Randall Becker explains what the changes meant to Middleburgh Telephone customers:
"In Middleburgh we had two magneto switchboards, located over the Valley Theater, to handle the calling needs of our customers. Each board had 160 lines, so we had a capacity of 320 available lines at that time.
"We had party lines with as many as 20 to 23 customers on a line. One customer might have one short ring and five long rings, for example, while another might have three long rings and one short ring. There were various combinations, and this was all controlled by the operator who had a ringing key in the magneto switchboard so that she could send out the ringing signals on the lines.
"By the same token, with a magneto telephone, when a customer rang it, there was a magnet in the telephone that would send out current that would lower the little drop in the switchboard so the operator would know a call was coming in on that line. She would plug in the answering cord, ask what number the customer wished, and then, using the ringing key, would plug it through the drop, calling the customer by sending out the rings.
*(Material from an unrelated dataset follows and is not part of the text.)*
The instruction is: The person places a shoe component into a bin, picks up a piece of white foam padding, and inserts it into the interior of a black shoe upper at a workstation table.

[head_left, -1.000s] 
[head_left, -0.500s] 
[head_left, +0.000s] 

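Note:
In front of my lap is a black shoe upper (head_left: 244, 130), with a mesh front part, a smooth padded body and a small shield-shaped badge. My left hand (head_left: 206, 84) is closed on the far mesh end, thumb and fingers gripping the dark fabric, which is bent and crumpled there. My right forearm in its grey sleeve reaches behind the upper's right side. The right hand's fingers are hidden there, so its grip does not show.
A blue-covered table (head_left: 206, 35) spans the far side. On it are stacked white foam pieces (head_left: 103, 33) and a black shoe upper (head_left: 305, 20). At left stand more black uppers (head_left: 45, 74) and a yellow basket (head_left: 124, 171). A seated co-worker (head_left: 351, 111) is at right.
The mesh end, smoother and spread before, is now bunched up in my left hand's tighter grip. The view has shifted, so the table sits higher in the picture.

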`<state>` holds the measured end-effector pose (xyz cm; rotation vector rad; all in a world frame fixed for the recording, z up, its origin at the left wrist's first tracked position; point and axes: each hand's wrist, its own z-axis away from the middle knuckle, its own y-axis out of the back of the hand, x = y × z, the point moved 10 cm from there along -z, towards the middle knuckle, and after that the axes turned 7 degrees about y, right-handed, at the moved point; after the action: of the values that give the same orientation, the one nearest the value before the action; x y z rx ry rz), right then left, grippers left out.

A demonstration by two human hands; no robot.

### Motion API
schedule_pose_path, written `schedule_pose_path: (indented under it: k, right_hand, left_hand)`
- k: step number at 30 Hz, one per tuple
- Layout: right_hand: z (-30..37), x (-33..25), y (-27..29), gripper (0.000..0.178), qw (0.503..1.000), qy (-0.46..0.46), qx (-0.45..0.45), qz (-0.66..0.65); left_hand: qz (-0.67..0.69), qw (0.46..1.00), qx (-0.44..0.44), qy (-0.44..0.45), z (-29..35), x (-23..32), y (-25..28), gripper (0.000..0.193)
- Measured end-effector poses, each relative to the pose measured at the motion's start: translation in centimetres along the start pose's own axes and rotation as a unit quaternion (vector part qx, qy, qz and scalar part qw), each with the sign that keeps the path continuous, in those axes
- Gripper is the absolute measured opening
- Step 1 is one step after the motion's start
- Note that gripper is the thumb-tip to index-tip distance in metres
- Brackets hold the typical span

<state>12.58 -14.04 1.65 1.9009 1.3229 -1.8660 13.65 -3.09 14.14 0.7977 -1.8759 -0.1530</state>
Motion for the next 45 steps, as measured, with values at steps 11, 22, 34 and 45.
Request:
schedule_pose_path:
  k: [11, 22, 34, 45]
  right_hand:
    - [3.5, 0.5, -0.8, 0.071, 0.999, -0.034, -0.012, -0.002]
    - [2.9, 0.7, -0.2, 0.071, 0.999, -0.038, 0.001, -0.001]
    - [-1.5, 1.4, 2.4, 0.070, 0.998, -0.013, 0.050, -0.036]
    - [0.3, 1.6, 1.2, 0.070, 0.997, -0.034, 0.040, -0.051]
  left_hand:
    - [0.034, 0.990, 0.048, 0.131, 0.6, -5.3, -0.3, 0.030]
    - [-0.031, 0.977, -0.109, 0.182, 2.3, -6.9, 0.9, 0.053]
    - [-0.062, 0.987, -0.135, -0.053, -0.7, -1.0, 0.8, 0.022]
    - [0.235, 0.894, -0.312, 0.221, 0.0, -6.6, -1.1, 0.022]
"That's how telephone conversation was maintained in those days. Since the conversion to dial switching, the customer just picks up the phone, hears a dial tone and places the call."
After conversion to dial, party lines of 20 or more customers were reduced to 10-party lines, and, eventually, to four parties on a line. Gradually, over the ensuing years, individual service was offered to all Middleburgh Telephone customers.